▶ **Task description**:
Return, word for word, only the lines of the data below that lie between the line with "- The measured" and the line with "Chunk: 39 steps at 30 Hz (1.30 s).", those two lines included.

▶ **Data**:
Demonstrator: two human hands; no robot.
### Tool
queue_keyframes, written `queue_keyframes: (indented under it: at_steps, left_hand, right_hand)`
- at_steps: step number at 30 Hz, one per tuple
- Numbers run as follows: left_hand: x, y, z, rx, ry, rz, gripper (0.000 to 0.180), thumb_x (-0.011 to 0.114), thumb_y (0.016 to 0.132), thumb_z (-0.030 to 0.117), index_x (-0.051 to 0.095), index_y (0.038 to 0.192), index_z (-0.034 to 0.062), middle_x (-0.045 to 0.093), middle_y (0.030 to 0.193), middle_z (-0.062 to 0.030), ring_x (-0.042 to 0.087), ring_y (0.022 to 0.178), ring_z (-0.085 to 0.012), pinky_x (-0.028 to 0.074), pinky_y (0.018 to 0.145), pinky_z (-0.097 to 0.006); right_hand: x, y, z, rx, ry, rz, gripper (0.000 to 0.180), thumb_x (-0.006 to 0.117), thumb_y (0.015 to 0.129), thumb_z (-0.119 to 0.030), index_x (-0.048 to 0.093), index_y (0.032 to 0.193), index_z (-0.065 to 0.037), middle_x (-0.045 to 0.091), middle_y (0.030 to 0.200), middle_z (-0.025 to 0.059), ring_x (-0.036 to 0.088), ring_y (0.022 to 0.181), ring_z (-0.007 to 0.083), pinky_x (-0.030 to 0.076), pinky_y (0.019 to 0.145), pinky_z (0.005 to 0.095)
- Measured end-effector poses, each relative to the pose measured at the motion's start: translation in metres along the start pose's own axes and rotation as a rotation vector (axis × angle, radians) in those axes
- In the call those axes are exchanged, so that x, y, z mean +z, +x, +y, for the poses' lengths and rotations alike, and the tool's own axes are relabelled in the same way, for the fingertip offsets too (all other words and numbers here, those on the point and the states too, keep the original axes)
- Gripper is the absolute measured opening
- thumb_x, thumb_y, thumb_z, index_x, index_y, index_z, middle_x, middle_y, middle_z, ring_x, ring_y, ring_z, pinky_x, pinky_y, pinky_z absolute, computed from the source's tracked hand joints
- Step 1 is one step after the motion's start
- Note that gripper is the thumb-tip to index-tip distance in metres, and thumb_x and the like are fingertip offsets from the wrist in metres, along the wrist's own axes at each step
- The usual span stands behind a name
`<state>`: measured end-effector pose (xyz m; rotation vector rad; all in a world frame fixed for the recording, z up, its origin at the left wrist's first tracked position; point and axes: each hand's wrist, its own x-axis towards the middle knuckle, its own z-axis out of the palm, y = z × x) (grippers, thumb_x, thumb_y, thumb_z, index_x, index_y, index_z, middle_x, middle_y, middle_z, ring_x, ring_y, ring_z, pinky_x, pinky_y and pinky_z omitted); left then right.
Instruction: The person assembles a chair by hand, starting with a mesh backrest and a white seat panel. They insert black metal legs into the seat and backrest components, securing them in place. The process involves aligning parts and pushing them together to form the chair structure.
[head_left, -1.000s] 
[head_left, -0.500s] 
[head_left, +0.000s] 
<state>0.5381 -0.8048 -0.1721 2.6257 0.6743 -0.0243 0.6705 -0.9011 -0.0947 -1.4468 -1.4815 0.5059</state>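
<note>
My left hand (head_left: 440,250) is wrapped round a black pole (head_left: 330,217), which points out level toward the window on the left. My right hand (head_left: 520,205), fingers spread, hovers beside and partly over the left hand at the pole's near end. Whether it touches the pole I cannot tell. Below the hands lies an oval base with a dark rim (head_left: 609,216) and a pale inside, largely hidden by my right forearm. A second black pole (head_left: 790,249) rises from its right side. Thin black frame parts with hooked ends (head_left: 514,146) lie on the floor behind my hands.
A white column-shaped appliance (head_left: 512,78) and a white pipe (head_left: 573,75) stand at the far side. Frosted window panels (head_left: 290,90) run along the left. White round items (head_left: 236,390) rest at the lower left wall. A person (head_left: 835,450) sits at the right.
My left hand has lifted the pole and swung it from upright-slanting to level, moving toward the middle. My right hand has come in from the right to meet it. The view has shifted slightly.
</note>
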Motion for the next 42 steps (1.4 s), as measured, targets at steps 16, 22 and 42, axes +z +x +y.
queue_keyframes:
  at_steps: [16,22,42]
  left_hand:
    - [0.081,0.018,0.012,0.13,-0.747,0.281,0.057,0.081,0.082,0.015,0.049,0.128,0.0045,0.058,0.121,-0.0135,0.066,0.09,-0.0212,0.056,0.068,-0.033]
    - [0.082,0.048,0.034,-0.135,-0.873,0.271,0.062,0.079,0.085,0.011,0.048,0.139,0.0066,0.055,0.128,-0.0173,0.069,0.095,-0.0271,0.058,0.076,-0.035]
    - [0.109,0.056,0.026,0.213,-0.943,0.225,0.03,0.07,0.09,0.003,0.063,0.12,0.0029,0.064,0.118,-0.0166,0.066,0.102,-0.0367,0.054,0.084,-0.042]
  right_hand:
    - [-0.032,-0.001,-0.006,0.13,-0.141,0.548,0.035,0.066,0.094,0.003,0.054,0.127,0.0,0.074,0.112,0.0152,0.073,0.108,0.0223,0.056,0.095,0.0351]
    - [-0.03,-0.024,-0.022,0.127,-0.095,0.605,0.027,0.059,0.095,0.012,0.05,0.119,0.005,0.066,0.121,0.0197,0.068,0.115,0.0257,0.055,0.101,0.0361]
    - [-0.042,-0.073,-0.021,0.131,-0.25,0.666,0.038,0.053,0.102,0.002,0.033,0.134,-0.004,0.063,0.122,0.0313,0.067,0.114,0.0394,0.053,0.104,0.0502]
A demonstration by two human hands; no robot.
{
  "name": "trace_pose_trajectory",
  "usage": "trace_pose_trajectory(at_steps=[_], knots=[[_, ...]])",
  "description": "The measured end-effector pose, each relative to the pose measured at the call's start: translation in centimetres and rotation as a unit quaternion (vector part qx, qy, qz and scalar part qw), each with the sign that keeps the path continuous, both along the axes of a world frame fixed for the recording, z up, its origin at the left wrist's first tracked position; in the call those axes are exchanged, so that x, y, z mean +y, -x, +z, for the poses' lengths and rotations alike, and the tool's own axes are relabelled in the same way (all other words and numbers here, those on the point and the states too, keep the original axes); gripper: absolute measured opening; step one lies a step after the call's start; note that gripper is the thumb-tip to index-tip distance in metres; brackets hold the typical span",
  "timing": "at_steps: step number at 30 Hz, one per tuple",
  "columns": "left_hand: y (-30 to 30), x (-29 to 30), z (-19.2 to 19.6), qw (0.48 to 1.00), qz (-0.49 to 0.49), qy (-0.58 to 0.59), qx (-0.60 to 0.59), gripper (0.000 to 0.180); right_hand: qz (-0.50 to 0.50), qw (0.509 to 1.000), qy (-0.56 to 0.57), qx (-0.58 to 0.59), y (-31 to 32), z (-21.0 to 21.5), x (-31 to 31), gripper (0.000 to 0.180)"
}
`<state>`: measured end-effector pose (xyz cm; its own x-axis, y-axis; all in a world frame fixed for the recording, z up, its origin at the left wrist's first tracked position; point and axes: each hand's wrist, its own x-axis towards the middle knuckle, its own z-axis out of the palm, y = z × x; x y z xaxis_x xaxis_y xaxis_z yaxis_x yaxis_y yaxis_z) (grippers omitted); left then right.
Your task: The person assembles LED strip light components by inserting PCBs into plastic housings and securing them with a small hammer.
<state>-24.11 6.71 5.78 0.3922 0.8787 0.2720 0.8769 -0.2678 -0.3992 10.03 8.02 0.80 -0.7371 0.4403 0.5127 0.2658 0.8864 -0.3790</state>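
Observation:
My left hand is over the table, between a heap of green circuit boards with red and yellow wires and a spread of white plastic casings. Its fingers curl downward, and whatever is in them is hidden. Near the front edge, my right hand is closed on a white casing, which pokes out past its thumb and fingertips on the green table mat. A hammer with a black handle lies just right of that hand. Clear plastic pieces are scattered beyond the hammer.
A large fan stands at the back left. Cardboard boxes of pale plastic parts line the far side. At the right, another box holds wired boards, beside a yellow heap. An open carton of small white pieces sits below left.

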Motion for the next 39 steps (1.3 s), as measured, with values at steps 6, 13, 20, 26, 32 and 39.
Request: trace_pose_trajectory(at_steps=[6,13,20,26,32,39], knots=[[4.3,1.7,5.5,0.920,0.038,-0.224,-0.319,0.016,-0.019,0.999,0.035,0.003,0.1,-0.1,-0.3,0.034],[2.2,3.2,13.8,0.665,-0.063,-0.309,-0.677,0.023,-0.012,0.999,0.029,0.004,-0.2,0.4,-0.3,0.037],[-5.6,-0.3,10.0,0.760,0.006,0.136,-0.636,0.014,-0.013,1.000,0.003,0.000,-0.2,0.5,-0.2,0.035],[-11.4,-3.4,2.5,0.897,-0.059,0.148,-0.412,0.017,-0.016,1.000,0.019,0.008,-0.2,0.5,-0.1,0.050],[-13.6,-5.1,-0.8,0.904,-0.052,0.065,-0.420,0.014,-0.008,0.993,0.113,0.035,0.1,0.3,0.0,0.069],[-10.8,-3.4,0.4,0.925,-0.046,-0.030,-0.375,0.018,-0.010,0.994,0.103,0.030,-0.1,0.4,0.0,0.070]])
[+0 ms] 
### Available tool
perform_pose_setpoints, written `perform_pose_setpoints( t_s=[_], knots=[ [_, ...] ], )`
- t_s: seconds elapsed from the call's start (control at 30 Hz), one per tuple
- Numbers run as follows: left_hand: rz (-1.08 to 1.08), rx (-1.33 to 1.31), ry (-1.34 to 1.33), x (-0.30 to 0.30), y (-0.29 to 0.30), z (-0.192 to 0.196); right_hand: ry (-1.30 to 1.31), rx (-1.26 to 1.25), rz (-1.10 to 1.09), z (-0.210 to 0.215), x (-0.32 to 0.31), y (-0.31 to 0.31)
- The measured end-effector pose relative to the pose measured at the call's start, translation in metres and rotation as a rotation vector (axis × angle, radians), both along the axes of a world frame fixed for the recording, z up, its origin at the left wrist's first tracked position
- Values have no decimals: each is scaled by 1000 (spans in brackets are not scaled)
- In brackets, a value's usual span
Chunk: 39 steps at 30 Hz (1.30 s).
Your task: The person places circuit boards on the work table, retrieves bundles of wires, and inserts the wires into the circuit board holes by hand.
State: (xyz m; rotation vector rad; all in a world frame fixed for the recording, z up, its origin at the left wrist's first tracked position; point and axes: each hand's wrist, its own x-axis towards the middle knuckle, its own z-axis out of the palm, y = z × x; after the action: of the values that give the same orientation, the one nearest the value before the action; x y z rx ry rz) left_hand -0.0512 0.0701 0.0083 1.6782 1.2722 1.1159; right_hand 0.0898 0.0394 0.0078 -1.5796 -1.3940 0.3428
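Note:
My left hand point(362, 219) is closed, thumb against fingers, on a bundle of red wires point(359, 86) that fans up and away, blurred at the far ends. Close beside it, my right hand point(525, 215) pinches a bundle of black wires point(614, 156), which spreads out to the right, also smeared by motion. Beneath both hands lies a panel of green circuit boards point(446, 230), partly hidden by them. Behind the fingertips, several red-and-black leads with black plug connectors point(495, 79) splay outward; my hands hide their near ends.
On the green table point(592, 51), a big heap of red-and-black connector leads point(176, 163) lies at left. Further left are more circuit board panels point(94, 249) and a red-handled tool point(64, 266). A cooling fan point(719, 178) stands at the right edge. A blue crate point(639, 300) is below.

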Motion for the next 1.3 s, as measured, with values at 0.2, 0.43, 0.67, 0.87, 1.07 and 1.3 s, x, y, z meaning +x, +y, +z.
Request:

▶ **Answer section**:
- The measured end-effector pose relative to the pose measured at the call's start, translation in metres and rotation as a rotation vector (axis × angle, radians), both along the axes of a world frame fixed for the recording, z up, its origin at the left wrist's first tracked position
- Values have no decimals: each is scaled by 1000 (spans in brackets are not scaled)
- In brackets, a value's usual span
Chunk: 39 steps at 30 Hz (1.30 s).

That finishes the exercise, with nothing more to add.